### WORK REQUIRED
Search the data below, and report every line in which "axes" occurs.

───── THE DATA ─────

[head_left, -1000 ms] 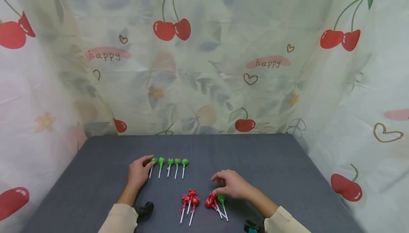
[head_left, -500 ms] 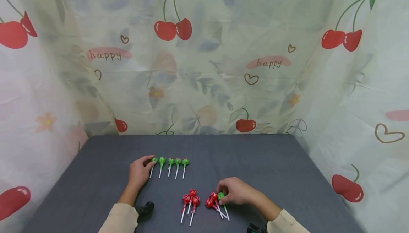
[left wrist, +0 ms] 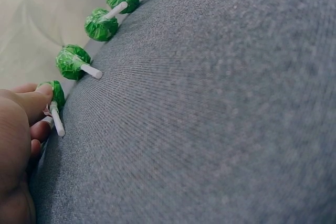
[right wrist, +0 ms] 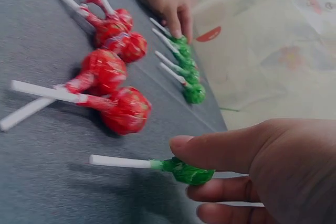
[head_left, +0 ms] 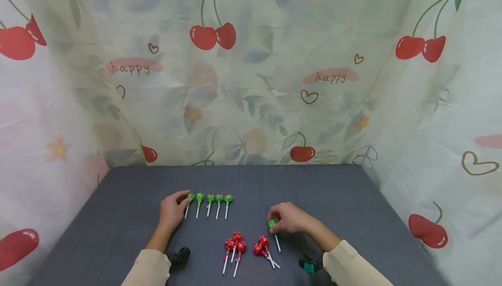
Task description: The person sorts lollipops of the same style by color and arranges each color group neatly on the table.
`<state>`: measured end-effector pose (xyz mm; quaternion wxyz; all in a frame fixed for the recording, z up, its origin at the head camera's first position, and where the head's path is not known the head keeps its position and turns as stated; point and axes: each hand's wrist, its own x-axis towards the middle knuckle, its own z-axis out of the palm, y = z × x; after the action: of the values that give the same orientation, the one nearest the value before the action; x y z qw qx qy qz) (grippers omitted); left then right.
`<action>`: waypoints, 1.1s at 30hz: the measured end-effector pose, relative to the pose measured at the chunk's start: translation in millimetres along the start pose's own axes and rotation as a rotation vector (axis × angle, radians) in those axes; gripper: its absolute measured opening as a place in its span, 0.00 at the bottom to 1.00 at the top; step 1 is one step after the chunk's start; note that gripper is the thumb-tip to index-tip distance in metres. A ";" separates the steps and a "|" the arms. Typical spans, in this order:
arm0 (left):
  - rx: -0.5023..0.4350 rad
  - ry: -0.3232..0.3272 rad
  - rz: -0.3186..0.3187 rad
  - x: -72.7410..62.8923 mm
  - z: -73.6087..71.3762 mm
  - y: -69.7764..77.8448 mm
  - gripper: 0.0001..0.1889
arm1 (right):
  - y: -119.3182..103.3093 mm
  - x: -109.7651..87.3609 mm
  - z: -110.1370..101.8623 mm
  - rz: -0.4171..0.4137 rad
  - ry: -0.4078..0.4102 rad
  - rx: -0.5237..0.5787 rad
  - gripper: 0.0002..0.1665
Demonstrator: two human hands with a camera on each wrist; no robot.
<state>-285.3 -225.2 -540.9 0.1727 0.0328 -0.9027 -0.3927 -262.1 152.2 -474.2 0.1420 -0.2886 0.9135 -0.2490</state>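
My left hand [head_left: 171,211] pinches the head of the leftmost green lollipop [left wrist: 56,94], at the end of a row of green lollipops [head_left: 211,198] with their white sticks toward me. My right hand [head_left: 291,219] holds another green lollipop [right wrist: 191,172] by its wrapped head between thumb and fingers, its stick pointing back toward me; a shadow lies beneath it in the right wrist view. Nearer to me, two red lollipops [head_left: 260,246] lie with crossed sticks. Left of them sits a cluster of three red lollipops [head_left: 237,246].
Dark grey cloth covers the table [head_left: 321,190]. A patterned curtain [head_left: 251,81] with cherries and hearts stands behind the table and along both sides. Black bands are on both wrists, the right one [head_left: 310,264] with a teal part.
My right hand has come down on the green lollipop beside the two red ones, gripped its head and drawn it away from them, toward the back. The left hand stays in place.
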 end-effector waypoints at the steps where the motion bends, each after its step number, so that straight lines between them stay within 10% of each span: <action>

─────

### RESULT BELOW
`<state>`: measured end-effector pose (xyz mm; quaternion wxyz; all in a frame fixed for the recording, z up, its origin at the head camera's first position, and where the head's path is not known the head keeps its position and turns as stated; point and axes: each hand's wrist, its own x-axis towards the middle knuckle, its own z-axis out of the palm, y = z × x; after the action: of the values that give the same orientation, the one nearest the value before the action; x y z qw qx qy qz) (grippers omitted); left then right.
`<action>`: waypoints, 1.1s at 30hz: the measured end-effector pose, relative to the pose measured at the chunk's start: translation in millimetres along the start pose's own axes and rotation as a rotation vector (axis × angle, radians) in those axes; gripper: its absolute measured opening as a place in its span, 0.00 at the bottom to 1.00 at the top; step 1 is one step after the chunk's start; note that gripper is the thumb-tip to index-tip distance in metres. A ";" separates the steps and a "|" the arms. Typical spans, in this order:

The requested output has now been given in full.